Re: Skipping logical replication transactions on subscriber side

From: vignesh C <vignesh21(at)gmail(dot)com>
To: Masahiko Sawada <sawada(dot)mshk(at)gmail(dot)com>
Cc: Greg Nancarrow <gregn4422(at)gmail(dot)com>, Amit Kapila <amit(dot)kapila16(at)gmail(dot)com>, "houzj(dot)fnst(at)fujitsu(dot)com" <houzj(dot)fnst(at)fujitsu(dot)com>, "tanghy(dot)fnst(at)fujitsu(dot)com" <tanghy(dot)fnst(at)fujitsu(dot)com>, "osumi(dot)takamichi(at)fujitsu(dot)com" <osumi(dot)takamichi(at)fujitsu(dot)com>, Alexey Lesovsky <lesovsky(at)gmail(dot)com>, Peter Eisentraut <peter(dot)eisentraut(at)enterprisedb(dot)com>, PostgreSQL-development <pgsql-hackers(at)postgresql(dot)org>
Subject: Re: Skipping logical replication transactions on subscriber side
Date: 2021-11-17 06:52:05
Message-ID: CALDaNm1kDoB8TigAHUJ01s17AhU5DznBfNK2ywCedi95DvNFgA@mail.gmail.com
Views: Raw Message | Whole Thread | Download mbox | Resend email
Thread:
Lists: pgsql-hackers

On Tue, Nov 16, 2021 at 12:01 PM Masahiko Sawada <sawada(dot)mshk(at)gmail(dot)com> wrote:
>
> On Mon, Nov 15, 2021 at 11:43 PM vignesh C <vignesh21(at)gmail(dot)com> wrote:
> >
> > On Mon, Nov 15, 2021 at 2:48 PM Masahiko Sawada <sawada(dot)mshk(at)gmail(dot)com> wrote:
> > >
> > > On Mon, Nov 15, 2021 at 4:49 PM Greg Nancarrow <gregn4422(at)gmail(dot)com> wrote:
> > > >
> > > > On Mon, Nov 15, 2021 at 1:49 PM Masahiko Sawada <sawada(dot)mshk(at)gmail(dot)com> wrote:
> > > > >
> > > > > I've attached an updated patch that incorporates all comments I got so
> > > > > far. Please review it.
> > > > >
> > > >
> > > > Thanks for the updated patch.
> > > > A few minor comments:
> > > >
> > > > doc/src/sgml/monitoring.sgml b/doc/src/sgml/monitoring.sgml
> > > >
> > > > (1) tab in doc updates
> > > >
> > > > There's a tab before "Otherwise,":
> > > >
> > > > + copy of the relation with <parameter>relid</parameter>.
> > > > Otherwise,
> > >
> > > Fixed.
> > >
> > > >
> > > > src/backend/utils/adt/pgstatfuncs.c
> > > >
> > > > (2) The function comment for "pg_stat_reset_subscription_worker_sub"
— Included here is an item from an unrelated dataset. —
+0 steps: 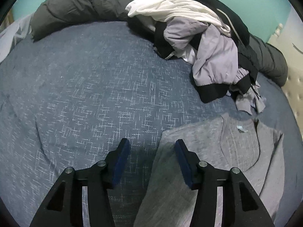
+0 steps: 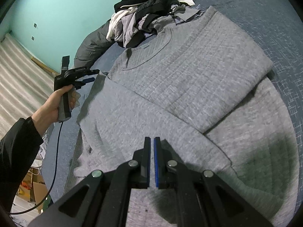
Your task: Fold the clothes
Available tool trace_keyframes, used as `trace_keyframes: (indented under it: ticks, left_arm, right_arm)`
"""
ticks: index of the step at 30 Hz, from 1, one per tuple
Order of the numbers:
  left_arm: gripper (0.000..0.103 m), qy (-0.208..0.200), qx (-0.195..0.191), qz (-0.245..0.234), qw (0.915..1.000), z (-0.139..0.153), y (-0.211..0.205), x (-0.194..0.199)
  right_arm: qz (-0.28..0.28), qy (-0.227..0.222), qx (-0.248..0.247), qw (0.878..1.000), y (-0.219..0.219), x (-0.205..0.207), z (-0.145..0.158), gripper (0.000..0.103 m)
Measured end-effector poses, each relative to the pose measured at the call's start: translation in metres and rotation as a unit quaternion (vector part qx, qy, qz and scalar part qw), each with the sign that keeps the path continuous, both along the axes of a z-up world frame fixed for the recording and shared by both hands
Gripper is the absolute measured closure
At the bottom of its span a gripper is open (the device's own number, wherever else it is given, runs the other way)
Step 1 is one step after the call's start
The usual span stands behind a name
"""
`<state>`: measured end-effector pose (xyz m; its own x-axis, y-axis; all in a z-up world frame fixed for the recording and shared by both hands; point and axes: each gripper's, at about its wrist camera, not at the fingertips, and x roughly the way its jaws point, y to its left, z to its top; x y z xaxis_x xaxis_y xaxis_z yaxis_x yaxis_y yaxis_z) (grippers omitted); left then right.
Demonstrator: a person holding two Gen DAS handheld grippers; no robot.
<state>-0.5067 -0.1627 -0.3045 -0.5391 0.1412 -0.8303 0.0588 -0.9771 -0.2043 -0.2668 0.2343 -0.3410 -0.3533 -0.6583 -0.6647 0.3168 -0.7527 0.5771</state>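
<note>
- left gripper point(image 1: 152, 146): jaws spread apart, nothing between the blue pads, just bare blue bedspread point(image 1: 85, 87) under the gap. Its right finger hangs over the edge of the grey sweater point(image 1: 217, 157).
- right gripper point(image 2: 152, 141): jaws pressed together with only a sliver of a gap, no cloth visibly pinched. It's over the lower part of the sweater and its shadow falls on the knit below and to the right.
- sweater lies flat right ahead of the right jaws, front up, neckline at the far end, both sleeves folded in across the chest.
- off to the left of the right jaws, a hand point(image 2: 56, 104) in a dark sleeve holds the left gripper by its handle at the sweater's left edge, cable dangling down.
- past the sweater's collar there's a messy clothes pile point(image 1: 198, 37), white, lilac and black stuff.
- behind that, a long dark grey bolster point(image 1: 79, 5) along the teal wall point(image 2: 62, 19).
</note>
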Motion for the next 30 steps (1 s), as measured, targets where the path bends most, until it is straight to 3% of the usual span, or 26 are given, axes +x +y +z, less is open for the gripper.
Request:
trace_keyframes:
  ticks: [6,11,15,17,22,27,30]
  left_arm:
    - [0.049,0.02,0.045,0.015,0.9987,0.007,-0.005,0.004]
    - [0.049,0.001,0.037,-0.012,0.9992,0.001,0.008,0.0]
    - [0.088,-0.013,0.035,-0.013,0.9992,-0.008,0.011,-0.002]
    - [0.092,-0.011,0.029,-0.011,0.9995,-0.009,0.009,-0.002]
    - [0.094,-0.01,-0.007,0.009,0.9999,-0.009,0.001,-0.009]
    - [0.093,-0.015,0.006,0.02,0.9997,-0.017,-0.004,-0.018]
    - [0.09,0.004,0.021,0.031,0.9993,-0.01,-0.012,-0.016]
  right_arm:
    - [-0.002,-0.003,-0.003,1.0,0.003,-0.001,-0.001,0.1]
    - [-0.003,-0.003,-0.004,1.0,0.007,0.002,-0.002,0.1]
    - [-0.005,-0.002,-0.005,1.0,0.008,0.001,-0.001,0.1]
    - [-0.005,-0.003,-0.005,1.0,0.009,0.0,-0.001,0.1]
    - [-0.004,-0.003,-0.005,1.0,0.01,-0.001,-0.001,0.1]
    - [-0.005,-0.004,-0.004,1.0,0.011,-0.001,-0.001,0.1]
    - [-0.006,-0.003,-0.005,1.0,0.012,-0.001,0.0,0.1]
> > > > seems a bit long and I expected it to be multi-line (did you run
> > > > pg_indent?)
> > >
> > > I ran pg_indent on pgstatfuncs.c but it didn't become a multi-line comment.
> > >
> > > >
> > > > src/include/pgstat.h
> > > >
> > > > (3) Remove PgStat_StatSubWorkerEntry.dbid?
> > > >
> > > > The "dbid" member of the new PgStat_StatSubWorkerEntry struct doesn't
> > > > seem to be used, so I think it should be removed.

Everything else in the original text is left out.